Deutsche Bank subsequently moved for leave to renew its motion for a judgment of foreclosure and sale, and included a copy of the assignment dated October 10, 2007, of the subject mortgage, together with the note, from MERS, as nominee for Impac, to it, referenced by the court in the prior order. In an order entered October 21, 2009 (hereinafter the October 2009 order), the Supreme Court granted leave to renew, and thereupon, adhered to its original determination and, sua sponte, directed dismissal of the complaint in the foreclosure action for lack of standing since the foreclosure action was commenced on April 30, 2007, prior to the date of the subject assignment.
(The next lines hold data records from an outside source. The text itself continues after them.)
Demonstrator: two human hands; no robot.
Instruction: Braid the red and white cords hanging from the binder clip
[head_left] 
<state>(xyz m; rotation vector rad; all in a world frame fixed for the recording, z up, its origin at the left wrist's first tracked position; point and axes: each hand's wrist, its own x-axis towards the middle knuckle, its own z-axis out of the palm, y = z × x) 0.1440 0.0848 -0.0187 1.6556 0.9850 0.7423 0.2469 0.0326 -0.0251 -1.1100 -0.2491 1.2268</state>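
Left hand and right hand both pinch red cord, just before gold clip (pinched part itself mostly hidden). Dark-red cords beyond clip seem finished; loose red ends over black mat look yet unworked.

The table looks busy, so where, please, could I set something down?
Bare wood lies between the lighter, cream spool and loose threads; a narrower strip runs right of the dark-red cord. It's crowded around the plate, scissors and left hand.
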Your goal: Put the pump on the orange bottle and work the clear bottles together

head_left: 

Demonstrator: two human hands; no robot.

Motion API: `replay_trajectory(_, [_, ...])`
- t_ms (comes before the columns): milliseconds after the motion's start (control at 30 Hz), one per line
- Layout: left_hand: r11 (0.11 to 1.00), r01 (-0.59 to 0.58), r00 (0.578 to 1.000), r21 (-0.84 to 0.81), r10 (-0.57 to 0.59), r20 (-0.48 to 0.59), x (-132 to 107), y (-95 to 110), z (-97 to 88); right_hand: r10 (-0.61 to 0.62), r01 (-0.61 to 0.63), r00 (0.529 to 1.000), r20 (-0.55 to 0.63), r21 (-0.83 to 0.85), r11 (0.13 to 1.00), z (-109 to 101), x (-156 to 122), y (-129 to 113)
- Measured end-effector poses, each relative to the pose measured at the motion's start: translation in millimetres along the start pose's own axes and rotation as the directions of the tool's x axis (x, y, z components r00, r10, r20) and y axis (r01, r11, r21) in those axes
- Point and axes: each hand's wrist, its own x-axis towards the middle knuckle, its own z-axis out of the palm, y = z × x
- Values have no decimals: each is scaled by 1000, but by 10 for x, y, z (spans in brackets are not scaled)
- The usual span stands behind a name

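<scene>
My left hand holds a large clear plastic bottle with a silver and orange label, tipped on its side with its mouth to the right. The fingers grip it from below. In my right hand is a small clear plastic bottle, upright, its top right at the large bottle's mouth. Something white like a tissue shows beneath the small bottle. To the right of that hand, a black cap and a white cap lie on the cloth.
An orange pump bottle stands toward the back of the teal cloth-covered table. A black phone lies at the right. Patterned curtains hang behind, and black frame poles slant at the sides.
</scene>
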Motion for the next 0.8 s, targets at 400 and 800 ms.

Thereafter, Deutsche Bank moved to discontinue the foreclosure action and to cancel the notice of pendency that was filed when the foreclosure action was commenced. The motion was unopposed. By order entered June 12, 2013 (hereinafter the June 2013 order), the Supreme Court granted Deutsche Bank's motion, relieved the appointed referee, and directed that the Queens County Clerk cancel the notice of pendency.

By deed dated March 27, 2014, the plaintiff, J & JT Holding Corp., acquired title to the subject property from Lakhanlall. By summons and complaint dated August 6, 2014, the plaintiff commenced this action against Deutsche Bank pursuant to RPAPL article 15, seeking a declaration that it was the lawful owner of the subject property free and clear of any bond or mortgage, to bar Deutsche Bank from making any claim against the property, and to direct the Clerk to cancel and discharge of record the mortgage. The plaintiff alleged that the applicable six-year statute of limitations barred an action to foreclose upon the subject mortgage, relying on the date of the commencement of the foreclosure action on April 30, 2007, and the issuance of a default notice issued prior to April 30, 2007, to Lakhanlall.

Prior to answering, Deutsche Bank moved pursuant to CPLR 3211(a)(1) and (7) to dismiss the complaint. In an order entered March 29, 2016, the Supreme Court, among other things, denied Deutsche Bank's motion. Deutsche Bank appeals from so much of the order as denied its motion. We reverse the order insofar as appealed from.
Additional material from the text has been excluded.